• **ASSIGNED TASK**
Look below for the line that has "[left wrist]"; output exactly from it through the line that has "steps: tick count", and leave the pictures out.

• **DATA**
··········

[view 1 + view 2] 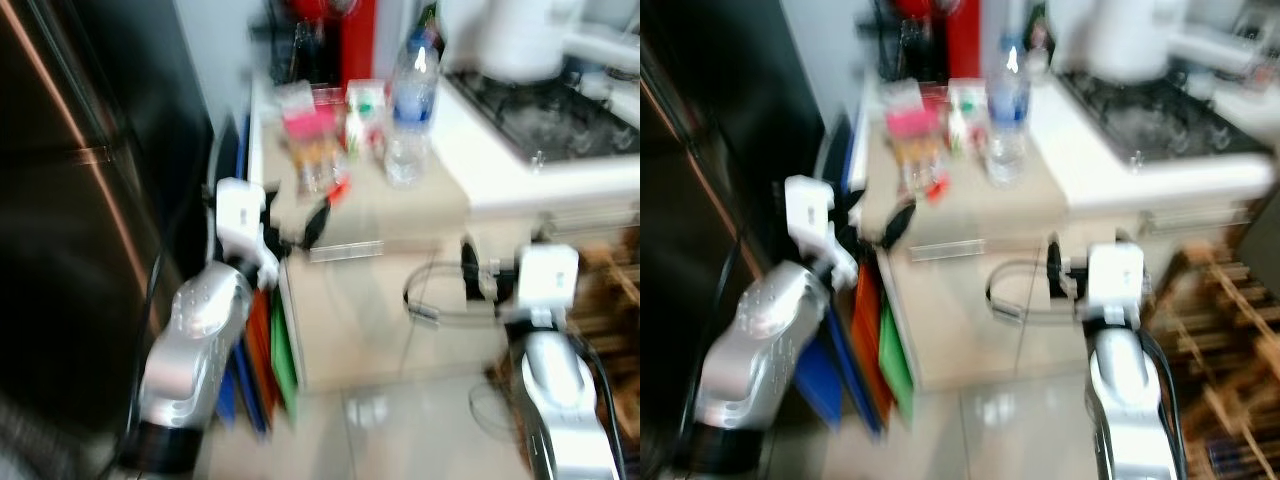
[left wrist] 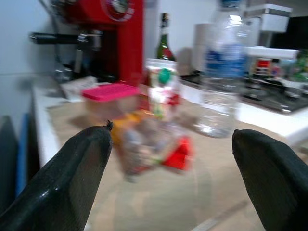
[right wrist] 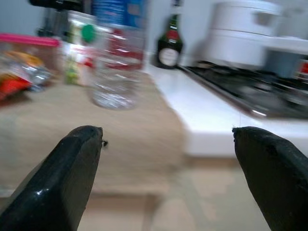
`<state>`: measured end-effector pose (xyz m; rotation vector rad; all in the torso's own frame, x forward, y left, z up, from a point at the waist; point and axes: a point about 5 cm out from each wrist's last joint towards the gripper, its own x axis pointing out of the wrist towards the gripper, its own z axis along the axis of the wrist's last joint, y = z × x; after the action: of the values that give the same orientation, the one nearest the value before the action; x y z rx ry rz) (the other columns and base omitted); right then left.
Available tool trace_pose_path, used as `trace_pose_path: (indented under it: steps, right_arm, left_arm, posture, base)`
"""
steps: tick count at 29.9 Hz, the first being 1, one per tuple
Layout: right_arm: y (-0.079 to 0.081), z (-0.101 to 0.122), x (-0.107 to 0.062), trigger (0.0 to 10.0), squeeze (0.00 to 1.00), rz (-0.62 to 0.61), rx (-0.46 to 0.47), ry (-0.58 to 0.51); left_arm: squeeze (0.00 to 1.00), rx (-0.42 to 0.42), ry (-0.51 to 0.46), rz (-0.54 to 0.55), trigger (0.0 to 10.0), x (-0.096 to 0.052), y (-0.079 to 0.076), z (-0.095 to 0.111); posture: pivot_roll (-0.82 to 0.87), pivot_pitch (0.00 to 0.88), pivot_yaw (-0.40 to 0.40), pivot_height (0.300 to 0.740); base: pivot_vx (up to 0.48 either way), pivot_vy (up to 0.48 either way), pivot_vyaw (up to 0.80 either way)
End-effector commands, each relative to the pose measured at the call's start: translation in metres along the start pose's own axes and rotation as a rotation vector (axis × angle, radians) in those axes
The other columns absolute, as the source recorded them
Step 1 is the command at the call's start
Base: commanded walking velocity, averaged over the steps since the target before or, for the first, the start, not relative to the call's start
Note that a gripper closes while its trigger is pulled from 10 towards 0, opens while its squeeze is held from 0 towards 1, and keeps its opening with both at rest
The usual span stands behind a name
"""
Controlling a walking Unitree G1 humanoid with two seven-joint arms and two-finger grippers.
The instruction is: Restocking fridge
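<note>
The views are blurred. On the beige counter (image 1: 400, 215) stand a clear water bottle (image 1: 410, 105), a pink-lidded tub (image 1: 308, 125), a small carton with a green cap (image 1: 362, 112) and a clear snack packet with red on it (image 2: 154, 144). My left gripper (image 1: 295, 222) is open at the counter's front left corner, pointing at the packet and tub with nothing between its fingers. My right gripper (image 1: 470, 268) is open and lower, in front of the counter's face, with the bottle (image 3: 118, 57) ahead of it. The dark fridge door (image 1: 70, 200) is on the left.
A red coffee machine (image 1: 335, 35) and a dark bottle (image 3: 169, 45) stand at the back. A hob (image 1: 545, 110) with a white appliance (image 1: 520, 35) is on the right. Coloured boards (image 1: 265, 370) lean beside the counter. A wooden rack (image 1: 1220, 320) stands at lower right.
</note>
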<state>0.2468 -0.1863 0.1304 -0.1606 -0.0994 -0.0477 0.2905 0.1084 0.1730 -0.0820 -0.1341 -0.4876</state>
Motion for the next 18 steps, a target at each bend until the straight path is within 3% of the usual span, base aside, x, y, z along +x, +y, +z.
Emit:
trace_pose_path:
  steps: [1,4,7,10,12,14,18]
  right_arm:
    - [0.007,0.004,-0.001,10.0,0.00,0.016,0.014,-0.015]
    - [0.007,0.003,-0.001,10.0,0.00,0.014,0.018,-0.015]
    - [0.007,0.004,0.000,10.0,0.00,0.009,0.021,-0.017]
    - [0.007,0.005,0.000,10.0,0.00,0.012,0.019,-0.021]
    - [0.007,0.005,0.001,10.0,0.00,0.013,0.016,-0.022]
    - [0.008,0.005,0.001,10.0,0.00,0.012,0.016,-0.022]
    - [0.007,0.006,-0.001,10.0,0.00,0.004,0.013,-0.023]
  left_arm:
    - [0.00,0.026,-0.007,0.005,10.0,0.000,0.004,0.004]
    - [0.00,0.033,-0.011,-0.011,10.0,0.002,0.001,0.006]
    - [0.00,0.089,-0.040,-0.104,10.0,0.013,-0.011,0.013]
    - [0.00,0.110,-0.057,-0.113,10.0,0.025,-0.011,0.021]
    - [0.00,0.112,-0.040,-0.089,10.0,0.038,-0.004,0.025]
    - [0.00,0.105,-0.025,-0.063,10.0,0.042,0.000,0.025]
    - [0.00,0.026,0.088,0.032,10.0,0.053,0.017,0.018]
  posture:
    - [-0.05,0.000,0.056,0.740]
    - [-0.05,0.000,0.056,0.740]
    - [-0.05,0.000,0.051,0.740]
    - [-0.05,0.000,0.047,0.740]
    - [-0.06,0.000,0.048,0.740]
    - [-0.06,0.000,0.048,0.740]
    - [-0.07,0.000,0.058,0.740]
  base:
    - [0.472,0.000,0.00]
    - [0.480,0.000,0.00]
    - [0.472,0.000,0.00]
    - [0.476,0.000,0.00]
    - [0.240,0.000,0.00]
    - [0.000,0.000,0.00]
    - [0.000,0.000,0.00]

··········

• **ANSWER TO THIS PROBLEM**
[left wrist] 
[right wrist] 
`<state>`: measured end-effector pose (xyz m; rotation vector rad; all in the torso's own frame, x forward, y left, z up, from a point at the waist; point and axes: a point about 5 cm out from each wrist's last joint towards the gripper, its own x axis pointing out of the wrist towards the gripper, its own z axis along the axis of the wrist's last joint, y = z × x; after the action: of the values that give the same orientation, the one nearest the value before the action; x y z rx ry rz) (the other columns and base omitted); right then left.
Available tool trace_pose_path, used as `trace_pose_path: (indented under it: steps, right_arm, left_arm, posture, base)`
"""
steps: tick count at 29.9 Hz, the first being 1, one per tuple

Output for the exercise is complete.